I went out for drinks with a friend tonight and since the women I was meeting up with were all in their late 30s-40-ish, we, seemingly obviously, began talking about our mothers and motherhood, as the night ended.
One woman talked about how her mother smashed her dreams by insisting that she find something to, “fall back on.”
I nodded tipsily when she uttered those words. See, women from my generation, they were pushed towards careers, with the idea being that they should have a skill to fall back on, in case their dreams failed. The implication was that, they would. Fail. Their dreams, that is. Dreams = failure. Skills, like typing and school teachering, those were skills that would always be necessary.
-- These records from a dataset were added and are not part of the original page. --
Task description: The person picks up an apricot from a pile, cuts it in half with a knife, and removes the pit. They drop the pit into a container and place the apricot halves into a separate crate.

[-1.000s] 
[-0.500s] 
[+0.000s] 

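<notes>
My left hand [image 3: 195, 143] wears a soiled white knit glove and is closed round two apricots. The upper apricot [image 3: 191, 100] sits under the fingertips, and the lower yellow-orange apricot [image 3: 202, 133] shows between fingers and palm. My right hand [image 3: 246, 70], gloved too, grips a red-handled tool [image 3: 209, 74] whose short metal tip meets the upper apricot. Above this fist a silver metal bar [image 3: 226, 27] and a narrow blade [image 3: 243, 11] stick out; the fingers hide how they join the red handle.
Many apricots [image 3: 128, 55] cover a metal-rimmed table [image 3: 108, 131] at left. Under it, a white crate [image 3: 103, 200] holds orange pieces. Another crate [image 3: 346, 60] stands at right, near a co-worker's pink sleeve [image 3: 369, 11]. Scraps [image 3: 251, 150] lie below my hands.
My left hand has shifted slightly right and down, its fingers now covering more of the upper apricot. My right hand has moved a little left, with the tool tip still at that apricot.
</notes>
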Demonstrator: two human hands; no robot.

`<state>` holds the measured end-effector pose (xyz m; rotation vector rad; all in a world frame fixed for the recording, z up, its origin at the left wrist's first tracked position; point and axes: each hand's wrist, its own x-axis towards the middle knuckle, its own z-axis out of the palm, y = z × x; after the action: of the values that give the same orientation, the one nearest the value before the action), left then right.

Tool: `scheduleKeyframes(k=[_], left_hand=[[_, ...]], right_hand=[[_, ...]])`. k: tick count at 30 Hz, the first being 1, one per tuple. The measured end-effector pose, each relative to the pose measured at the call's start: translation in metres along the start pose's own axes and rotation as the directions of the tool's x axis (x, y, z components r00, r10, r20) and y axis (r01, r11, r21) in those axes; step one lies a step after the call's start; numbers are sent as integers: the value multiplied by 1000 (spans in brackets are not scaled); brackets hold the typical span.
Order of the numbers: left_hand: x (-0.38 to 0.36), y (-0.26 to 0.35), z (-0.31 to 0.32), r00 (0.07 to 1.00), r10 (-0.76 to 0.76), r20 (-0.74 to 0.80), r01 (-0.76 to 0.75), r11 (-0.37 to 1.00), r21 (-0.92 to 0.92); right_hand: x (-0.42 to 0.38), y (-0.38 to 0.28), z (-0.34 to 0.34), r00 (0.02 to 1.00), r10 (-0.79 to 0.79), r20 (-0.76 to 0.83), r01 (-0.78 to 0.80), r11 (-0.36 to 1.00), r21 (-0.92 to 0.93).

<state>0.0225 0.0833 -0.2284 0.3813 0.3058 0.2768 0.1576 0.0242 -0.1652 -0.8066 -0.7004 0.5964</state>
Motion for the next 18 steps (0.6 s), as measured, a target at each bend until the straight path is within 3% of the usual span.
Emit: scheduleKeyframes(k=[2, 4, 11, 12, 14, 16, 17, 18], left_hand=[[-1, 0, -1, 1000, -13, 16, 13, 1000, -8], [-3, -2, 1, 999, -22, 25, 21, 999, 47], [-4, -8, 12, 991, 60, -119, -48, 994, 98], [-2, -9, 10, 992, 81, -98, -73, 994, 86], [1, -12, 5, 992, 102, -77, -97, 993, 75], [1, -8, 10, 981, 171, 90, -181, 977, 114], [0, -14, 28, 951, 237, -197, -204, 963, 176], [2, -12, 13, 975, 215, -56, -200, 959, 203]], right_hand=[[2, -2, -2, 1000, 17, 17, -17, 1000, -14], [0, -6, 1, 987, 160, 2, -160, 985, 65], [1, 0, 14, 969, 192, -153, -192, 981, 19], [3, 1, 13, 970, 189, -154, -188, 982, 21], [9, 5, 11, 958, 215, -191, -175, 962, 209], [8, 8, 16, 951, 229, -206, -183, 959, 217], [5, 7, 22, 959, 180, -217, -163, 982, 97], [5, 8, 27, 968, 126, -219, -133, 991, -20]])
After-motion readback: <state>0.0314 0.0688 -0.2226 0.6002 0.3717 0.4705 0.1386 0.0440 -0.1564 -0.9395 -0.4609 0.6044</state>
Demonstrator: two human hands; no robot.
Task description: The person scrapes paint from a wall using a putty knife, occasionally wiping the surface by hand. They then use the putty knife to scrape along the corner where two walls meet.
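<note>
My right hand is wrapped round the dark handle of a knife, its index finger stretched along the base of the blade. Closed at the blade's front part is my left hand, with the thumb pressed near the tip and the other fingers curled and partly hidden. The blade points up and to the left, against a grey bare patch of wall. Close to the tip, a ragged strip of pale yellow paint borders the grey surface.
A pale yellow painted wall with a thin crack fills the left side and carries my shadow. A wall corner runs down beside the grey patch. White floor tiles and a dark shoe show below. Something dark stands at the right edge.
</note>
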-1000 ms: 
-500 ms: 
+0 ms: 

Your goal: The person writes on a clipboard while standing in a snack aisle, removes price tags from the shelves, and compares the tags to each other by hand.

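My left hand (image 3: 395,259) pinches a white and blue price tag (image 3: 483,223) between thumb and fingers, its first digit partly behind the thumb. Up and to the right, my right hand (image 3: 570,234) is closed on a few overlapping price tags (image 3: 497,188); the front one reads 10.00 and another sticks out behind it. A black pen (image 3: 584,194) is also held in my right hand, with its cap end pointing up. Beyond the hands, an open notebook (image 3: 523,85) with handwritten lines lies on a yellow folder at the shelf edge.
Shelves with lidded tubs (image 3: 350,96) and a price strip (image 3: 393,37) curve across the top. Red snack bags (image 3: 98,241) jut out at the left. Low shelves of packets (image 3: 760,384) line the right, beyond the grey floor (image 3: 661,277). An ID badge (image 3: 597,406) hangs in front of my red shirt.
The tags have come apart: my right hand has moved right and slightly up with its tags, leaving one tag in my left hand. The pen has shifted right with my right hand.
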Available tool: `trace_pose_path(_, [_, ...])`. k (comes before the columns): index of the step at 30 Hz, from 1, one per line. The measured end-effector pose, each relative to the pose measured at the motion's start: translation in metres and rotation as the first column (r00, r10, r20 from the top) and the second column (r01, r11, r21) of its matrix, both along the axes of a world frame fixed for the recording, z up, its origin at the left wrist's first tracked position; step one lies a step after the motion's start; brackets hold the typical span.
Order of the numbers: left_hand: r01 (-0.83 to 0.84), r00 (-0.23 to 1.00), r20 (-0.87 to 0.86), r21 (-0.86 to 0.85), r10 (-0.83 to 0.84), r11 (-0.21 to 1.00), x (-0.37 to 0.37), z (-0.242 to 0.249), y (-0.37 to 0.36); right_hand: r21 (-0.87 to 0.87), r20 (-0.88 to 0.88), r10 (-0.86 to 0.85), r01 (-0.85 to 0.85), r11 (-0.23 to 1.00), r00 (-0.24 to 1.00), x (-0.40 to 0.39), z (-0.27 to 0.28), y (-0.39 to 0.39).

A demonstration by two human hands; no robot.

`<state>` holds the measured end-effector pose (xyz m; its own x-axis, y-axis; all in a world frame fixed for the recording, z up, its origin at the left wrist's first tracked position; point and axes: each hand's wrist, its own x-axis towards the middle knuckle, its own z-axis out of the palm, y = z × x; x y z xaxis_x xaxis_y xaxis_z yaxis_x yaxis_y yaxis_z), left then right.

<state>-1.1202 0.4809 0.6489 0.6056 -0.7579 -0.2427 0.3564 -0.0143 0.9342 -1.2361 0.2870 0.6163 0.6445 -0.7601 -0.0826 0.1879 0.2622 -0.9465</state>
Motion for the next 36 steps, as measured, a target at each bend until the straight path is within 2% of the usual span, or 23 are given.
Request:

Dreams, career, goals, those were lofty goals that only women made of magic and romance would attain.
Well, moms, of past generations. they don’t teach typing anymore, and teachers are gettin’ the boot these days in case you aren’t paying attentiong.
Yep, having a skill to “fall back on” just don’t work these days.
Then on my way home I was listening to this song.
Somehow, this song, “How” makes me think more about mothering than romance.
“You said you never would leave me alone,” the lyrics wail. The look on the girl’s face, in the video, reminds me of how I felt for most of my 20s and early 30s. Completely lost, totally abandoned. Rejected. Wondering who and what, and how to grasp on to in the world.
I wonder if I am doing that to Annika. I wonder if that’s how she will feel in her early adult life. It scares me to think that she might feel that abandonment.
Sorrow. That is the only word that comes to mind when I think about how young adults are abandoned in our society. Tossed out, after inadequate training. Poor schooling. A society that doesn’t love, but looks at you with suspicion and competition.
We are not that world anymore.
We don’t have to abandon our children.